However, Rep. Tom Lantos, a California Democrat, who serves as chairman of the House committee and has led the probe into Yahoo's cooperation with the Chinese government, remained critical of Yahoo in a statement issued Tuesday.

"It took a tongue-lashing from Congress before these high-tech titans did the right thing and coughed up some concrete assistance for the family of a journalist whom Yahoo had helped send to jail," Lantos said. "In my view, today's settlement is long overdue."

There was no immediate reaction to the reports of the settlement in China, as Chinese media were not reporting it and bloggers apparently had not heard about it.  Watch what's known about the deal »

But one Shanghai-based blogger, after being told about the settlement, told CNN, "Hopefully this settlement will have a long-term restraining effect on the Internet companies beyond this individual case ... The way they are making concessions to the Chinese government is unacceptable. They are hiding from their moral obligations and standards."

The attorney in the case told CNN the families of the detainees would have preferred that the settlement include a court finding of Yahoo's culpability, that the settlement terms be made public and that the terms included enforceability by the court.

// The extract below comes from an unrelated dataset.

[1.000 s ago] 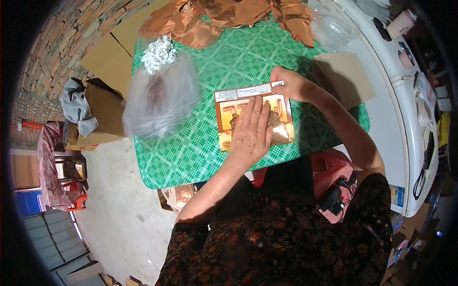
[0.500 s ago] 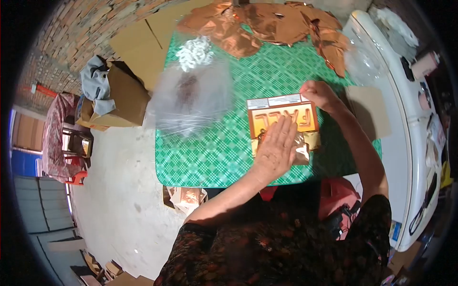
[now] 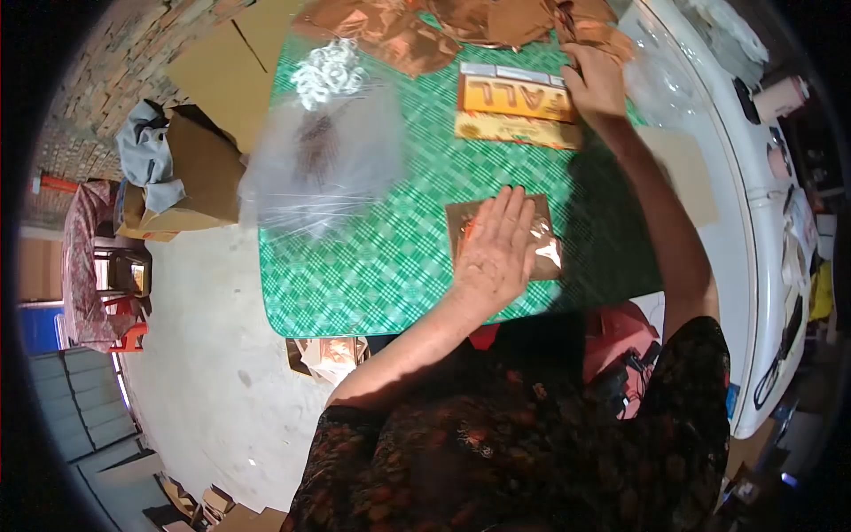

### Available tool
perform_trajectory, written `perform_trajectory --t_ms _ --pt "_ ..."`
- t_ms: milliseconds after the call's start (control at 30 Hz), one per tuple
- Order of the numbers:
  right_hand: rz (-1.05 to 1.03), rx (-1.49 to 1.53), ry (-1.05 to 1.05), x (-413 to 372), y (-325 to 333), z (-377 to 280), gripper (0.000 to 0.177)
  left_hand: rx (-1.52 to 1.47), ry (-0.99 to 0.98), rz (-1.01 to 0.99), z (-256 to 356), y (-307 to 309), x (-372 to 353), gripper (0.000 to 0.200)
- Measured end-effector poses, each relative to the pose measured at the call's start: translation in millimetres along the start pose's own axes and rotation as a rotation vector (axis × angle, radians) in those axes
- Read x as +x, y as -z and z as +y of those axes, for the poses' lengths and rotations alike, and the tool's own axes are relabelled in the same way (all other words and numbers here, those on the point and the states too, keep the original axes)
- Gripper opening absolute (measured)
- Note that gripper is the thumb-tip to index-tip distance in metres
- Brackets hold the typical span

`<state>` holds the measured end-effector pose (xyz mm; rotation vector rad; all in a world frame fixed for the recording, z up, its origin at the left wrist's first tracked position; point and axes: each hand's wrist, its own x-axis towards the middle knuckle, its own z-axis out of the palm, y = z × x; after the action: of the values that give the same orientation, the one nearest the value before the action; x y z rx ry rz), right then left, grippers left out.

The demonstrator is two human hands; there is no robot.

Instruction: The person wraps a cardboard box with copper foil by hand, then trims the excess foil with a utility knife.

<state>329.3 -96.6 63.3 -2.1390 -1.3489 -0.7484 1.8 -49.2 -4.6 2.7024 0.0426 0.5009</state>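
My left hand (image 3: pixel 493 253) lies flat, fingers stretched out, on a square copper-coloured packet (image 3: pixel 548 253) with a shiny surface, near the front of the table. Farther back is a flat orange and yellow package (image 3: pixel 510 111) with the letters FALL on it and a white strip along its far edge. At that package's right end, my right hand (image 3: pixel 596 80) has its thumb and forefinger apart, close to the crumpled copper foil (image 3: pixel 510 22). Whether it touches the package is unclear.
A clear plastic bag (image 3: pixel 328 164) and white curled pieces (image 3: pixel 328 73) lie on the left of the green checked table (image 3: pixel 355 288). Beyond the table's left side stands an open cardboard box (image 3: pixel 204 168). A white appliance (image 3: pixel 740 222) borders the right.
The FALL package has moved away from my body, off the copper packet, which now shows under my left hand. My right hand has reached farther back and its pinch has opened. The view has shifted.
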Motion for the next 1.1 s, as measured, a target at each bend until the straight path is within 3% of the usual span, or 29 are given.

However, none of that was included in the final settlement, he said.

But, the attorney said, Yahoo executives did tell the detainees' families they will do everything they can to get the men out of prison. The families are confident, the attorney said, that Congress will bring the executives back before committees if they fail to deliver.


Yahoo and other U.S. companies, including Google and MSN, are accused of censoring their Internet search engines in China. The companies say they block content only when they're given a legal order from the Chinese to do so, and they say they always let customers know of the blocking of content.

Google told CNN it takes steps to make sure private users are not identified.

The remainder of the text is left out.